TASK TO COMPLETE =>
Examine each line of the listing below. Copy those in which the string "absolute" appears.

***

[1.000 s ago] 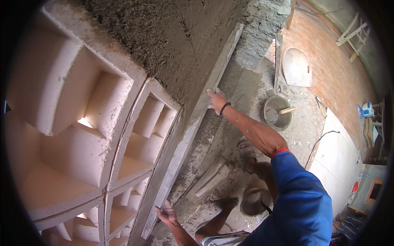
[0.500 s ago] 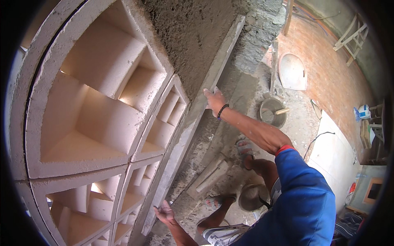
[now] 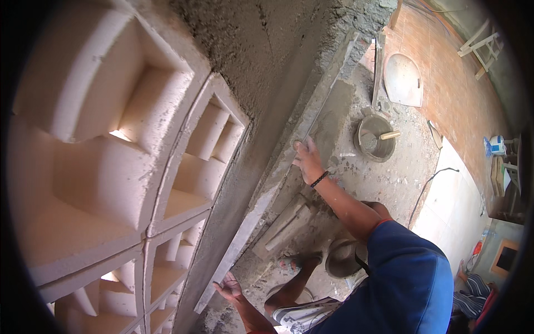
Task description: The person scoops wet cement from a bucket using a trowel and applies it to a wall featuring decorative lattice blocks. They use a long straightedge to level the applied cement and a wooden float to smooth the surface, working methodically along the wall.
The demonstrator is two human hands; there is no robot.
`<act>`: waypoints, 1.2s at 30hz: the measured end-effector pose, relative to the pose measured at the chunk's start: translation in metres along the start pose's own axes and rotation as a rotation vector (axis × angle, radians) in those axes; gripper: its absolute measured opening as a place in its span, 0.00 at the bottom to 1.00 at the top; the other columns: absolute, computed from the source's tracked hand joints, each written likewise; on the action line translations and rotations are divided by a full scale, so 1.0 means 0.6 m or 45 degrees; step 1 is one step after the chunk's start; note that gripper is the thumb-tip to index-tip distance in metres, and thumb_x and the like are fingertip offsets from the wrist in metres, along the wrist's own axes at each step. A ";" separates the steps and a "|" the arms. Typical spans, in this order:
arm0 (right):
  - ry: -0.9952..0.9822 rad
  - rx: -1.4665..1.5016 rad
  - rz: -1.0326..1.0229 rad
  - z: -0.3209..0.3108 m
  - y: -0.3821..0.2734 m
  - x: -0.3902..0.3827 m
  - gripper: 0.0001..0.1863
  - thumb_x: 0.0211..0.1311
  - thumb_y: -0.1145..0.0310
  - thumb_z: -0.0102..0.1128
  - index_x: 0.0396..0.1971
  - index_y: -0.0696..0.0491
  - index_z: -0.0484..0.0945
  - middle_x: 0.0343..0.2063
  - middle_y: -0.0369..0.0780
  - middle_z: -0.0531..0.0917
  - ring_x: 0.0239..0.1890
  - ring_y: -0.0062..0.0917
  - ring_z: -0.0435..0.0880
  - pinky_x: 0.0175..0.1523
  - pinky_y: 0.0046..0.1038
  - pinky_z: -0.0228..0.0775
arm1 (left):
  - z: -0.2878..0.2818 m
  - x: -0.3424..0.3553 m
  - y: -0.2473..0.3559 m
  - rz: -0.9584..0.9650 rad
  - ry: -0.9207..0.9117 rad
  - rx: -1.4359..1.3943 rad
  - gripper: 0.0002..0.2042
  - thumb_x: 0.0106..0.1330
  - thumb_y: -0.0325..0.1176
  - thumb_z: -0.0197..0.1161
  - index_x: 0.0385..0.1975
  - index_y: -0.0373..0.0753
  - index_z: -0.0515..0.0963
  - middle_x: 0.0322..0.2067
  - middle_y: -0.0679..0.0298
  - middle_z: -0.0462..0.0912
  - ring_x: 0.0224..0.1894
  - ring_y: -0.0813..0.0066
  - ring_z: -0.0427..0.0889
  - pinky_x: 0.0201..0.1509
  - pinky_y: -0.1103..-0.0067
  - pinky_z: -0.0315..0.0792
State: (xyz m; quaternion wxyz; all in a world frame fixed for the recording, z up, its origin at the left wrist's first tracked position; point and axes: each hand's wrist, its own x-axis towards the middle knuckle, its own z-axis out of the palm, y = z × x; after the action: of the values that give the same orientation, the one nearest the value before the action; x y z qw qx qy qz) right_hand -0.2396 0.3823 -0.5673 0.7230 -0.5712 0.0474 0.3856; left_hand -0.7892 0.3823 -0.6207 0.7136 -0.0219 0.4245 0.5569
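Note:
A long, mortar-smeared straightedge [image 3: 257, 210] slants across the middle, from upper right to lower left. My right hand [image 3: 309, 160], with a dark beaded bracelet on the wrist, grips its right edge around mid-length, thumb toward the wall side. Near its lower end, my left hand [image 3: 229, 288] holds the same edge, palm turned up and fingers curled against it; part of this grip is hidden. Along the straightedge's left side runs a wet grey mortar face [image 3: 245, 150], smooth low down and rough higher up. Pale hollow vent blocks [image 3: 161, 178] adjoin that face on the left.
Below stands a mortar bucket [image 3: 375, 146] with a wooden handle sticking out. A second bucket [image 3: 342, 259] is by my legs. Boards [image 3: 289, 225] lie on the littered floor. Farther right are a pale curved panel [image 3: 403, 80], white sheets [image 3: 445, 192] and a wooden trestle [image 3: 484, 50].
The straightedge and both hands have shifted right, away from the vent blocks, exposing a strip of smooth mortar. My view has moved closer to the blocks.

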 end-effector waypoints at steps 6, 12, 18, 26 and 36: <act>0.132 0.024 0.255 -0.126 0.222 0.149 0.40 0.62 0.58 0.55 0.67 0.51 0.43 0.57 0.42 0.64 0.52 0.32 0.67 0.52 0.39 0.64 | -0.118 0.087 -0.052 -0.057 0.224 0.118 0.23 0.57 0.40 0.65 0.50 0.38 0.70 0.52 0.59 0.74 0.56 0.61 0.71 0.61 0.61 0.63; 0.202 -0.016 0.251 -0.139 0.370 0.300 0.36 0.61 0.59 0.57 0.64 0.53 0.51 0.60 0.44 0.63 0.54 0.35 0.68 0.52 0.43 0.65 | -0.170 0.184 -0.121 -0.066 0.337 0.125 0.22 0.60 0.41 0.62 0.51 0.36 0.69 0.53 0.58 0.73 0.57 0.61 0.70 0.62 0.61 0.62; 0.374 -0.354 0.069 -0.143 0.432 0.402 0.41 0.58 0.53 0.58 0.61 0.65 0.52 0.60 0.54 0.61 0.62 0.42 0.63 0.63 0.36 0.58 | -0.221 0.282 -0.175 -0.120 0.348 0.219 0.24 0.58 0.44 0.63 0.51 0.38 0.69 0.52 0.59 0.73 0.55 0.62 0.71 0.60 0.62 0.65; 0.696 -0.909 0.061 -0.136 0.436 0.457 0.37 0.55 0.53 0.59 0.54 0.68 0.62 0.52 0.58 0.71 0.55 0.47 0.70 0.59 0.37 0.63 | -0.230 0.341 -0.237 -0.181 0.554 0.181 0.26 0.51 0.43 0.69 0.49 0.41 0.71 0.50 0.62 0.74 0.52 0.63 0.73 0.56 0.63 0.68; 0.593 -0.934 0.059 -0.153 0.452 0.518 0.37 0.58 0.51 0.56 0.56 0.68 0.61 0.54 0.57 0.69 0.56 0.46 0.70 0.61 0.34 0.61 | -0.211 0.365 -0.267 -0.183 0.564 0.139 0.26 0.51 0.39 0.68 0.50 0.40 0.70 0.52 0.60 0.73 0.53 0.60 0.72 0.58 0.61 0.65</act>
State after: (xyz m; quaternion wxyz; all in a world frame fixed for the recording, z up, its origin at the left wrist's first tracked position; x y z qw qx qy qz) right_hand -0.1545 0.4734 -0.9713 0.4335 -0.8608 0.0819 0.2539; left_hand -0.7285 0.4277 -0.9101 0.6410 -0.1351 0.5976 0.4624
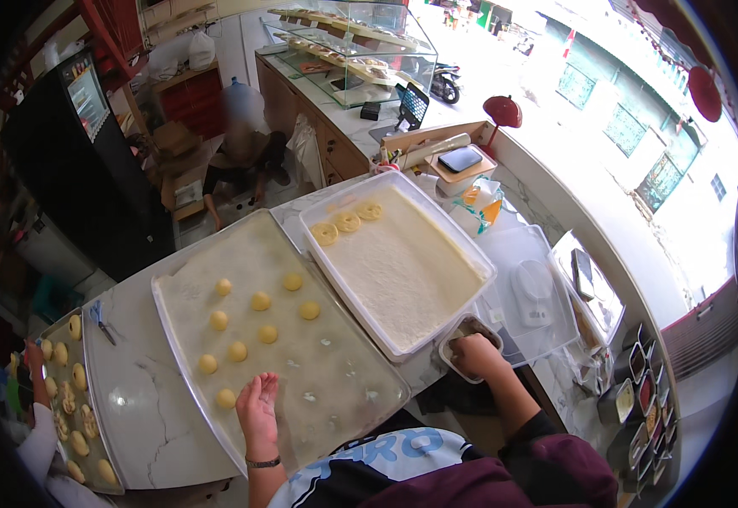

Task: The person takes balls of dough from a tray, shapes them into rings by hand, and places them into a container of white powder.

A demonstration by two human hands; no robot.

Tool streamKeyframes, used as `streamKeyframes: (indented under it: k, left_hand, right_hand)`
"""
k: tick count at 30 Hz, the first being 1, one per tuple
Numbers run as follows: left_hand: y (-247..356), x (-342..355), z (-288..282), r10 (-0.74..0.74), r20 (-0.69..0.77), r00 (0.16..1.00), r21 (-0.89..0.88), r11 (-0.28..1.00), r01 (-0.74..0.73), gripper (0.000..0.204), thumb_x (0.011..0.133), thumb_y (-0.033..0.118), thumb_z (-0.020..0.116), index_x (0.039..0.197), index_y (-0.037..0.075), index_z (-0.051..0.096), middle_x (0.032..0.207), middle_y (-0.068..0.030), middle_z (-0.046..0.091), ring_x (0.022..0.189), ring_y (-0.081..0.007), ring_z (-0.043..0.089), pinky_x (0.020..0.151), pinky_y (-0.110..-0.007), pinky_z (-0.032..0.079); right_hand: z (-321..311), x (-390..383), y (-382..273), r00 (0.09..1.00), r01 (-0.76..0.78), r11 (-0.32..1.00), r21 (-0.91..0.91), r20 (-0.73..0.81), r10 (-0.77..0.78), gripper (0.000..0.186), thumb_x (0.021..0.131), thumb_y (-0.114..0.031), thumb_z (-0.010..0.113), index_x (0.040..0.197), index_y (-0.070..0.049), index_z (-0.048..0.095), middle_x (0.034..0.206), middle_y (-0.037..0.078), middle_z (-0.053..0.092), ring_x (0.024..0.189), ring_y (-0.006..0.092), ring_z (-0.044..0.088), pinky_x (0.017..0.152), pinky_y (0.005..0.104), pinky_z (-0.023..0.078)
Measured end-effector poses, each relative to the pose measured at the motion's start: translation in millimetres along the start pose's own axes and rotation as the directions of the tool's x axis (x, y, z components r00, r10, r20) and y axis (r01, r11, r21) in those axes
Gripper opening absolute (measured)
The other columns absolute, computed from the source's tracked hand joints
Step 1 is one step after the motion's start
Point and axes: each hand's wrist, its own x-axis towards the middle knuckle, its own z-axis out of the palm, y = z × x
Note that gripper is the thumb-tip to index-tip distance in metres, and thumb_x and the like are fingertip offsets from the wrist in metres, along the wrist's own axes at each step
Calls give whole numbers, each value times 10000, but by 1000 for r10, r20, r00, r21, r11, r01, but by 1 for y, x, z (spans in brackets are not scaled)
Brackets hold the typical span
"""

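Observation:
My left hand (pixel 259 411) is raised over the near edge of a large metal baking tray (pixel 280 241). Its fingers are stretched out and nothing shows in it. Several round yellow dough balls lie on the tray; the nearest dough ball (pixel 226 399) is just left of my fingers. My right hand (pixel 477 356) reaches into a small clear tub (pixel 448 354) with dark contents, fingers curled and tips hidden. Beyond it stands a wide white plastic bin (pixel 394 254) with a floury bottom. Three ring-shaped dough pieces (pixel 347 222) sit in its far left corner.
A lidded tub holds a phone (pixel 459 159) at the back. To the right are a kitchen scale (pixel 532 292), a second phone (pixel 583 273) and several topping containers (pixel 619 402). Far left, scissors (pixel 102 323) lie beside another filled tray (pixel 77 398), where a co-worker reaches. Another person crouches beyond the table.

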Motion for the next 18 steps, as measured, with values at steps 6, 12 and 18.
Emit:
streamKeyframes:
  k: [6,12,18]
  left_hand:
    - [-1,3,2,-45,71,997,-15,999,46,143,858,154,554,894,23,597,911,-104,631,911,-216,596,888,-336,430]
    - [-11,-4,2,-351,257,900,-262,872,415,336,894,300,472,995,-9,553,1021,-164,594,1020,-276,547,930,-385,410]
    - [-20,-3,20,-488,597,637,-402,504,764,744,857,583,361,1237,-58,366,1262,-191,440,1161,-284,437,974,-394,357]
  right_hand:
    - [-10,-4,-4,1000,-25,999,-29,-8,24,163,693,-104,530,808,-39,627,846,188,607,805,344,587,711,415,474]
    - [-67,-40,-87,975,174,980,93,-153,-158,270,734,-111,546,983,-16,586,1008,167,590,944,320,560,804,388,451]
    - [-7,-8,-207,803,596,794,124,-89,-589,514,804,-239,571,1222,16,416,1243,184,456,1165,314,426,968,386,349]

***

TASK SOLUTION =>
`<act>`: waypoints, 1.2s at 30hz: the measured end-effector pose, relative to the pose measured at the chunk's start: translation in metres along the start pose's own axes and rotation as a rotation vector (axis × angle, radians) in those axes; gripper: its absolute measured opening as a place in its span, 0.00 at the bottom to 1.00 at the top; the other columns: absolute, computed from the source's tracked hand joints, each written likewise; on the action line translations and rotations are divided by a full scale, so 1.0 means 0.6 m or 45 degrees; step 1 is one step after the chunk's start; note that gripper is the thumb-tip to index-tip distance in metres, and thumb_x and the like are fingertip offsets from the wrist in metres, along the wrist's own axes at each step. A ";" separates the steps and a "|" the arms. Typical spans, in this order:
Gripper opening absolute (measured)
The other columns absolute, computed from the source's tracked hand joints

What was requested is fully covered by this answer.